WHAT THE EXERCISE ASKS:
Make an exact transcript of the lines in the data below, starting with the one containing "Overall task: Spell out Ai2" and going on through the one containing "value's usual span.", with both included and the pictures left out.
- - - - -
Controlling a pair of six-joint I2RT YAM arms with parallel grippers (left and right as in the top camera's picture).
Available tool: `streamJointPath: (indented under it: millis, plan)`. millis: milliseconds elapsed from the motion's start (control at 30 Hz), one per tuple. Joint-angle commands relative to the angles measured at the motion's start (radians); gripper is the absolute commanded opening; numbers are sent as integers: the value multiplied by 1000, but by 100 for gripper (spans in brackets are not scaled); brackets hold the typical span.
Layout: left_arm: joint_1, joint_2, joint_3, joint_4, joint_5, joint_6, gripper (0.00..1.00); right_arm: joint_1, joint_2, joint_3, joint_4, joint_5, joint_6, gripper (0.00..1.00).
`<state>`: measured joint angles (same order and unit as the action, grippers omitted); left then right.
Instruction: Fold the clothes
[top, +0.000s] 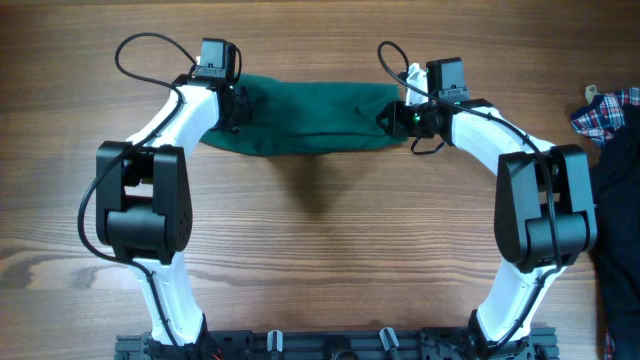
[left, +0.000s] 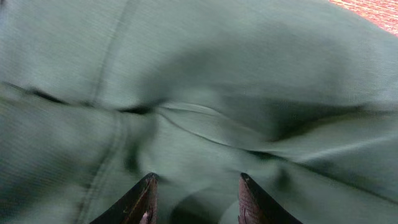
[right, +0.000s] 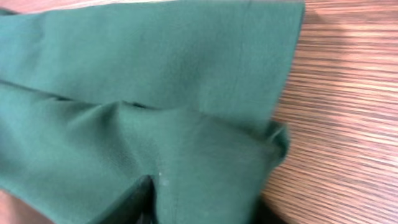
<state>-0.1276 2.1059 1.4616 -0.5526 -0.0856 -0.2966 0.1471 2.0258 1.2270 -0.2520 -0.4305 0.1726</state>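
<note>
Broadly, a wood-grain table (top: 320, 250) fills the overhead view, its brown grain running side to side. A black rail (top: 330, 345) lies along the bottom edge, where both arms are mounted. At upper left, the left gripper (top: 237, 108) sits on the left end of the garment (top: 310, 115) — a dark green, soft cloth lying as a long flat band across the upper centre of the table, its lower edge bowed slightly downward. In the left wrist view the green fabric fills nearly the whole frame, creased and seamed. The two dark fingers (left: 142, 200) at the bottom stand partly spread with a bunched fold of cloth between them, pinching it. Below the band the middle of the table is bare wood, with wide room between the two arms. At the band's right end, the right gripper (top: 393, 117) meets the garment. Its wrist view shows two layers with a straight edge at upper right and a rumpled corner beside streaked wood. Cloth drapes over the fingers (right: 138, 202), so I cannot tell whether those jaws are spread or closed on it. At the far right edge a red-blue plaid cloth (top: 605, 110) lies crumpled, with a black cloth (top: 622, 200) just below it — both well apart from the garment.
</note>
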Motion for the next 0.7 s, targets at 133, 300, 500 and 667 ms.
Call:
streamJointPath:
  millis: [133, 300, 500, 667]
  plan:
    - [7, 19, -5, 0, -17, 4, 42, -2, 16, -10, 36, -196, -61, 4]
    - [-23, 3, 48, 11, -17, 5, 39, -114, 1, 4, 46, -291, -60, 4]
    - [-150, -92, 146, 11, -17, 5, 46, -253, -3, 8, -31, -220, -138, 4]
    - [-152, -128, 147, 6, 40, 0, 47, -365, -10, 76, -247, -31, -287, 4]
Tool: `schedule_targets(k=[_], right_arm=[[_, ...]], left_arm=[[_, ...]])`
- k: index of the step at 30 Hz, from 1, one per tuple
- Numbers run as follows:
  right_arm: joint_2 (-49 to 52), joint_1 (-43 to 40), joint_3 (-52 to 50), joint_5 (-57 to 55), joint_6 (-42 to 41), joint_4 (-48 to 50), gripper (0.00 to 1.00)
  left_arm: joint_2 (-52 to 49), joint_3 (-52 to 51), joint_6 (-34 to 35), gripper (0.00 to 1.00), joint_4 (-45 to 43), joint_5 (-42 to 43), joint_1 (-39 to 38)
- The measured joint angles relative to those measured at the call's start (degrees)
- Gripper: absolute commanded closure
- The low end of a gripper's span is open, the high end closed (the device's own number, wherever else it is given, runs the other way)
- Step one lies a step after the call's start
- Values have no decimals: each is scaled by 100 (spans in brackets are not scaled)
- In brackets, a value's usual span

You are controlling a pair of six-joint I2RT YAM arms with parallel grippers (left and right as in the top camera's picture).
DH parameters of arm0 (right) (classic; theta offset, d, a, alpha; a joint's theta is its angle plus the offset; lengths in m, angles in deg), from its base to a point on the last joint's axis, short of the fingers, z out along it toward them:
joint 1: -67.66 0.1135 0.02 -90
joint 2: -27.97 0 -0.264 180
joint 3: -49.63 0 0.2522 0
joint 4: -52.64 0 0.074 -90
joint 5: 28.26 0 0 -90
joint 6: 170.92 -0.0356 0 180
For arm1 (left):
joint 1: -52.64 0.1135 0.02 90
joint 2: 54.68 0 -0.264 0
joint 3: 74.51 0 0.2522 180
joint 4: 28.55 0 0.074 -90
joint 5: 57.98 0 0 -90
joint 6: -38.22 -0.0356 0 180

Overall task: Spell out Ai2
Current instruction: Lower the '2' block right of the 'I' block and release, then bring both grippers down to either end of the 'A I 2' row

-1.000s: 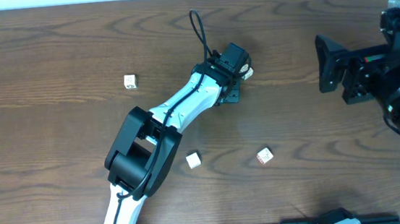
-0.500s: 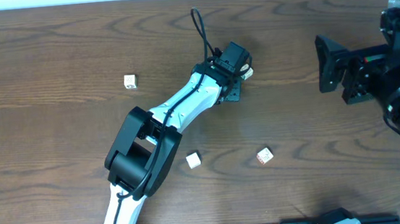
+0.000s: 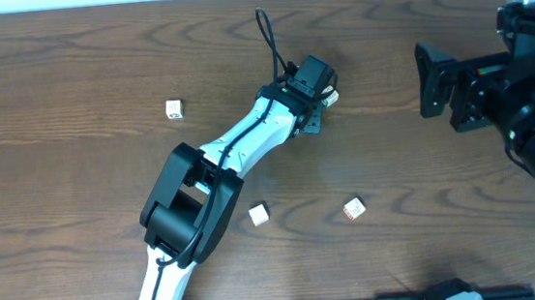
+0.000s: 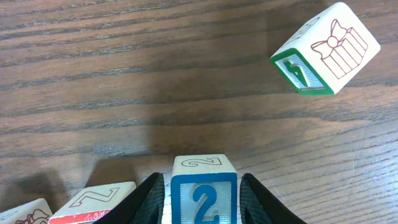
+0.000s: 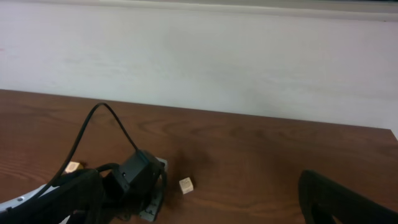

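Near the front of the wooden table point(image 3: 65, 51) a stray block point(image 3: 258, 213) lies well apart from the work. Farther in, the left gripper point(image 4: 204, 208) stands with its jaws narrowed to the width of the blue 2 block point(image 4: 204, 180), gripping it just beside a red-edged block point(image 4: 93, 202). Beyond sits a tilted green gift block point(image 4: 324, 48), with the right gripper point(image 3: 434, 82), its opening impossible to judge, off to the side. The risk is that parting jaws clip the red-edged neighbour or twist the 2, skewing the row.

Blue-framed 2 block point(image 4: 204, 198) with pale top, green-edged block point(image 4: 325, 50) far right with red gift outline, red-edged block point(image 4: 93, 202) near left, dark brown wood-grain table point(image 4: 124, 74).
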Motion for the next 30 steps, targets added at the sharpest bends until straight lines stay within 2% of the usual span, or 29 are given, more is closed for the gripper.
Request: schedule_targets(k=[10,15,18,24,30], right_arm=[[-9,0,0,-2,0,0,1],[-68,0,0,-28,0,2,2],[-125,0,0,-232,0,-39,3],[-116,-118,0,-584,-9,-284,4],[415,-431,15,-498,-52,-520,6]], left_arm=[[-13,330,-214,54,105,-243,7],[-13,929,-345,46,647,-476,22],[-13,1303,-417,46,949,-710,98],[-13,1773,-625,46,1784,-979,752],[-17,2459,-793,46,2684,-933,1434]])
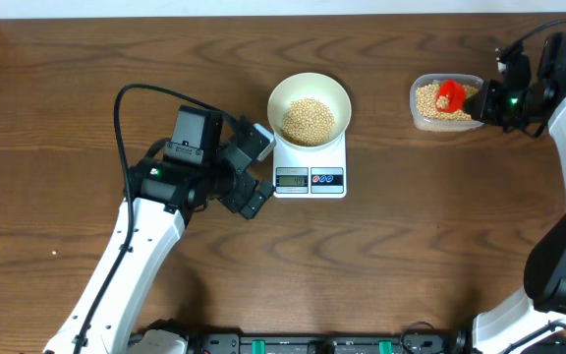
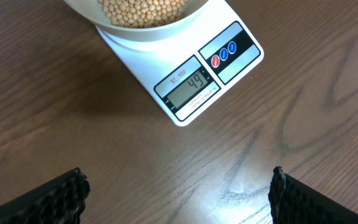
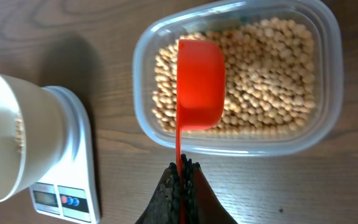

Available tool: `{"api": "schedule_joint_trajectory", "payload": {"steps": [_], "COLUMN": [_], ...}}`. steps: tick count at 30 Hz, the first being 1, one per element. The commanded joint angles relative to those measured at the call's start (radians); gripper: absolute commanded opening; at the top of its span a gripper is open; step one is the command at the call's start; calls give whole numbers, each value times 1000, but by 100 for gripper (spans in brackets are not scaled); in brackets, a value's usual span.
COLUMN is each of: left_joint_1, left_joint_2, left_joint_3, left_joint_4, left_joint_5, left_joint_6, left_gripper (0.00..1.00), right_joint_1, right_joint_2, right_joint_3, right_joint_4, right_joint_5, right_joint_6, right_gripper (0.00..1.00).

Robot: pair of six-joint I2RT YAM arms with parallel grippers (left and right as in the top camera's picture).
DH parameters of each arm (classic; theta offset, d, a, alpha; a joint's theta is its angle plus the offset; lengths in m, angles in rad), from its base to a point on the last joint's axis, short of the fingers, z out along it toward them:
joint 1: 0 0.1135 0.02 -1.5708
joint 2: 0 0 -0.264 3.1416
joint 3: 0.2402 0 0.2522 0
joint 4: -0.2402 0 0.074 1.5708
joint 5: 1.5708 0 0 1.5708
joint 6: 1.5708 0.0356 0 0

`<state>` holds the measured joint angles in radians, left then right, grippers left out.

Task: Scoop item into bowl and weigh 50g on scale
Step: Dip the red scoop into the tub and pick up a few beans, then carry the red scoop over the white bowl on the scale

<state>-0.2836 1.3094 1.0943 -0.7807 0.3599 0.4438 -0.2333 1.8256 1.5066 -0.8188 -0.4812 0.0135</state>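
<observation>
The white bowl (image 1: pixel 309 108) holds a heap of beige beans (image 1: pixel 308 120) and stands on the white scale (image 1: pixel 311 177). In the left wrist view the scale's display (image 2: pixel 188 87) reads 49, with the red and blue buttons (image 2: pixel 224 54) beside it. My left gripper (image 1: pixel 252 172) is open and empty, just left of the scale; its fingers show at the bottom of the left wrist view (image 2: pixel 179 193). My right gripper (image 3: pixel 183 171) is shut on the handle of a red scoop (image 3: pixel 199 84), held over the clear tub of beans (image 3: pixel 253 81). The scoop's underside faces the camera.
The clear plastic tub (image 1: pixel 444 101) of beans stands at the back right of the wooden table, with the right arm (image 1: pixel 519 93) beside it. A black cable (image 1: pixel 126 108) loops behind the left arm.
</observation>
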Motion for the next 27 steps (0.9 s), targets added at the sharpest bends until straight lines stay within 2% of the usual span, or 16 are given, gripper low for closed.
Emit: {"api": "schedule_joint_trajectory", "payload": {"steps": [1,13,27], "left_joint_1": [-2,-2,-2], "left_joint_2": [4,3,4], "left_joint_3": [9,9,9], "left_joint_4": [-1,0,0], "left_joint_5": [-10,-10,-10], "left_joint_6": [-8,-8,-8], "left_gripper": [95,95,95], "right_joint_1": [-5,10,166], "right_joint_2": [-42,-50,-50], "right_joint_3": [55,96,96], "right_joint_4": [-5,18,139], "right_joint_5": [-72,-389,-411], "right_joint_6": [-8,-7,34], "right_gripper": [1,1,1]}}
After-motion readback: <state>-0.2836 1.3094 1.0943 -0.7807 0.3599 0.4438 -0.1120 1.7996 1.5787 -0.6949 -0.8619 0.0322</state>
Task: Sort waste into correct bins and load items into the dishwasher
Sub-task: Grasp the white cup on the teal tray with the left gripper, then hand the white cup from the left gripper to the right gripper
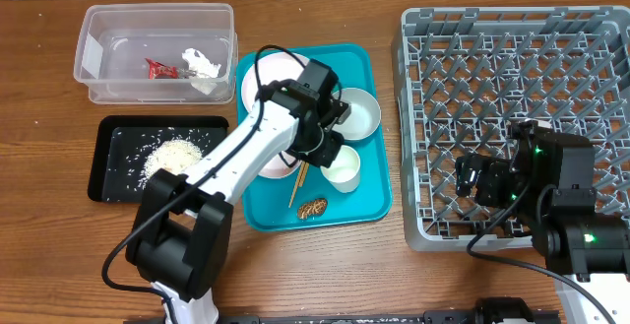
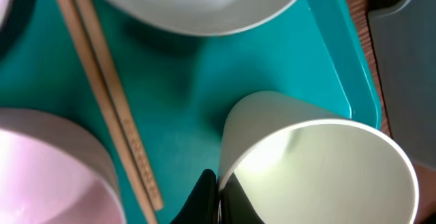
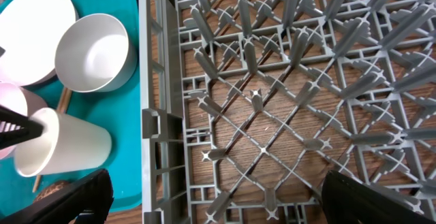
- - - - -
YOUR RESPONSE:
Overall task: Spell out Ai2
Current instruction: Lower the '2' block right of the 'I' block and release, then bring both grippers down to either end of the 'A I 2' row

-1.000s: 
-0.500s: 
+0.000s: 
+0.000s: 
+0.000s: 

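Near the front of the wooden table point(image 3: 65, 51) a stray block point(image 3: 258, 213) lies well apart from the work. Farther in, the left gripper point(image 4: 204, 208) stands with its jaws narrowed to the width of the blue 2 block point(image 4: 204, 180), gripping it just beside a red-edged block point(image 4: 93, 202). Beyond sits a tilted green gift block point(image 4: 324, 48), with the right gripper point(image 3: 434, 82), its opening impossible to judge, off to the side. The risk is that parting jaws clip the red-edged neighbour or twist the 2, skewing the row.

Blue-framed 2 block point(image 4: 204, 198) with pale top, green-edged block point(image 4: 325, 50) far right with red gift outline, red-edged block point(image 4: 93, 202) near left, dark brown wood-grain table point(image 4: 124, 74).
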Motion for the next 30 steps, targets added at the sharpest bends until straight lines stay within 2% of the usual span, or 29 are given, more is closed for the gripper.
Request: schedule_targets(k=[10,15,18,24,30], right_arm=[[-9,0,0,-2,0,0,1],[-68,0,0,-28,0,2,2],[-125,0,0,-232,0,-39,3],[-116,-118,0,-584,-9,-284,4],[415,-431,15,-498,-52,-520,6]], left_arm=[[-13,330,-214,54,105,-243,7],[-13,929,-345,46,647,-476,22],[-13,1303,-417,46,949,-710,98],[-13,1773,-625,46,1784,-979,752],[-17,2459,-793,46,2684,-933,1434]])

Available tool: `{"api": "schedule_joint_trajectory", "payload": {"steps": [_], "COLUMN": [_], ...}}`. steps: tick count at 30 Hz, the first being 1, one per element. The commanded joint angles relative to those measured at the call's start (radians); gripper: absolute commanded opening; at the top of its span a gripper is open; step one is the command at the call's start; calls give whole numbers, each value times 1000, but by 100 for gripper (spans in brackets are not scaled); in brackets, a value's usual span.

That concludes the answer to this exercise.